It is common for doctors working in the public sector to hold second jobs in private practice. Dual medical practice occurs in virtually all countries regardless of income.
Dual medical practice is potentially a serious problem in low and middle-income countries because such activity can create inappropriate incentives for behaviour:
- It can encourage the misappropriation of scarce public sector resources into the private sector by doctors engaging in this activity.
- It can also lead to doctors diverting patients from public facilities into higher cost private services. This could then make it difficult for the poorest and most vulnerable sections of the population to afford healthcare.
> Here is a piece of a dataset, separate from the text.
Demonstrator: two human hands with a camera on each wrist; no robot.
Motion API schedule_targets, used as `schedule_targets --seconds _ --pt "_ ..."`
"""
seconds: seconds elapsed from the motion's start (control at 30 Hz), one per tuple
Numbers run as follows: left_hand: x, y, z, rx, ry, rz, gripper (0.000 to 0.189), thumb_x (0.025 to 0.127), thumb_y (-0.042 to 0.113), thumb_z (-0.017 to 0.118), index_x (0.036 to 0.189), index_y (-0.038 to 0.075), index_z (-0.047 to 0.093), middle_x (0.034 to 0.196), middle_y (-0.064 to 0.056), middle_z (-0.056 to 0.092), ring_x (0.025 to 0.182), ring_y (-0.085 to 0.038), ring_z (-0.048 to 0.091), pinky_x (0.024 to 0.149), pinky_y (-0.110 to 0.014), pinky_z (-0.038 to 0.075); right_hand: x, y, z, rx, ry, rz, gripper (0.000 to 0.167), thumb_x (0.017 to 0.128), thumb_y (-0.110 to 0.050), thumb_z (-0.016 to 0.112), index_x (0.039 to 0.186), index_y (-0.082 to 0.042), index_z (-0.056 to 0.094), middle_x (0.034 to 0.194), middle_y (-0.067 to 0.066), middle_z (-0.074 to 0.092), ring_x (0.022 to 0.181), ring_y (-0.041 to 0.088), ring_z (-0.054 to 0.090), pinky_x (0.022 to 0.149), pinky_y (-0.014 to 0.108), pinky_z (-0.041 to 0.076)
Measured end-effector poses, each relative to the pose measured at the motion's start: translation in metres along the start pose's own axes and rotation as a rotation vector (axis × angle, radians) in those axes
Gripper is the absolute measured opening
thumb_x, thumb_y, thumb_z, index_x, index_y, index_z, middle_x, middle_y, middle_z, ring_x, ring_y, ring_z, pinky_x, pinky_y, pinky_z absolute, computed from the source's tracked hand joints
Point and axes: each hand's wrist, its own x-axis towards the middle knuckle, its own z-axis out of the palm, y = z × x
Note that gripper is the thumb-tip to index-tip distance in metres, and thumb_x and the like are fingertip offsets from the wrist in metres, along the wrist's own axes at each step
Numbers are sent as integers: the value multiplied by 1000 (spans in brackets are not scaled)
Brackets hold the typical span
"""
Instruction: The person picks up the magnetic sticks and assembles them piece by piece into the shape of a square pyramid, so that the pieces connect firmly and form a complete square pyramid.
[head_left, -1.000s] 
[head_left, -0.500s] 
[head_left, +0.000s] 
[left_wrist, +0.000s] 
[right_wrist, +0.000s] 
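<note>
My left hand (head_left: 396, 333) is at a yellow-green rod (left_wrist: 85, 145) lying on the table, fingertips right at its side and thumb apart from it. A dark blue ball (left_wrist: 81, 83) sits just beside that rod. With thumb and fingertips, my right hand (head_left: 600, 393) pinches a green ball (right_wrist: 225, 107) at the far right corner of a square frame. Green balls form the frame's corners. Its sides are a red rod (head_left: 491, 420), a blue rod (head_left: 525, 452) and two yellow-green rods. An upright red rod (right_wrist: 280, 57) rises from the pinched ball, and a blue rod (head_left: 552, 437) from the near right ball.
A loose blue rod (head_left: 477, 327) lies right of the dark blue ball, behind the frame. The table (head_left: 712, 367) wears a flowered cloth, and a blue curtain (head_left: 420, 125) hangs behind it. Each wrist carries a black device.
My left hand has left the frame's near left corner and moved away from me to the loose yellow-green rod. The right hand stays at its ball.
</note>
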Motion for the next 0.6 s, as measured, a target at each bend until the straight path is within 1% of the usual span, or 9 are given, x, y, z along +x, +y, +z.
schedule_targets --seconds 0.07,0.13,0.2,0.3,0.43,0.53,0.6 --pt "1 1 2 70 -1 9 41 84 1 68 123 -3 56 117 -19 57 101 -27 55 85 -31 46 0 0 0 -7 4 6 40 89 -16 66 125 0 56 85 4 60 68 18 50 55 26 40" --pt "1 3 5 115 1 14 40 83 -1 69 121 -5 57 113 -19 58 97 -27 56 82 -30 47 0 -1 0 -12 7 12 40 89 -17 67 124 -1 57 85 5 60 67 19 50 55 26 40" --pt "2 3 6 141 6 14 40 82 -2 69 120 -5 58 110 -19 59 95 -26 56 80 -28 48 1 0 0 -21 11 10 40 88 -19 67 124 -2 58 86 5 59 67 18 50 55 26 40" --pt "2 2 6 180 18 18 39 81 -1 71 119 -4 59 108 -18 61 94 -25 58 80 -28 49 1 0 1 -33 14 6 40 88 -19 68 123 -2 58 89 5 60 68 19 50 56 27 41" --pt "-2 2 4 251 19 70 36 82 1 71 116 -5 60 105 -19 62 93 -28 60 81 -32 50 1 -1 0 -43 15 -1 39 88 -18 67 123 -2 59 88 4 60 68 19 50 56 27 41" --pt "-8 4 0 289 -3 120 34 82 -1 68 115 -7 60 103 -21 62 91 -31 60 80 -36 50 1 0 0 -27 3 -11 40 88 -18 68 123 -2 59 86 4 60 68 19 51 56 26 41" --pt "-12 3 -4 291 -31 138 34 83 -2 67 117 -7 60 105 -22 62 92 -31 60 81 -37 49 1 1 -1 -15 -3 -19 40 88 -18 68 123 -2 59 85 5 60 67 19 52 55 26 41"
The Health Economics and Financing Programme at the London School of Hygiene and Tropical Medicine is currently involved in studies of dual medical practice in four countries, China, Thailand, Peru and Zimbabwe. These studies focus on the motivation for dual medical practice, the regulations that govern it (or indeed, in some settings, the lack of such regulations) and the impact it has on public sector services. The evidence was gathered mainly through interviews with doctors, hospital managers and policy-makers.
Research findings so far include:
- Dual job holding is widely practiced and acknowledged. This occurs even in settings where there are major regulatory restrictions in places such as China. In China regulations are often not followed because changes in economic and political conditions, such as economic liberalisation and entry into the World Trade Organisation, have caused them to become outdated. These changes have encouraged private (largely foreign) investment in medical facilities, which have opened up important income generating opportunities for medical practitioners. This has increased their bargaining power and income expectations, and has made it virtually impossible for hospital managers to restrict such activity.
- Dual practice is an important source of income for many doctors although in some cases, non-financial rewards such as training opportunities are also important. For example, in China, private hospitals are often equipped with the latest medical technology not available in the public sector.
- The reason why doctors maintain their public sector jobs despite good income opportunities in private practice is that it provides stable income, training opportunities and sometimes other benefits such as a pension.
- Dual practice allows the public sector to maintain skilled staff and to minimise its financial burden. This is because it allows public sector doctors to generate income through private work without drawing on the limited funds in the public sector.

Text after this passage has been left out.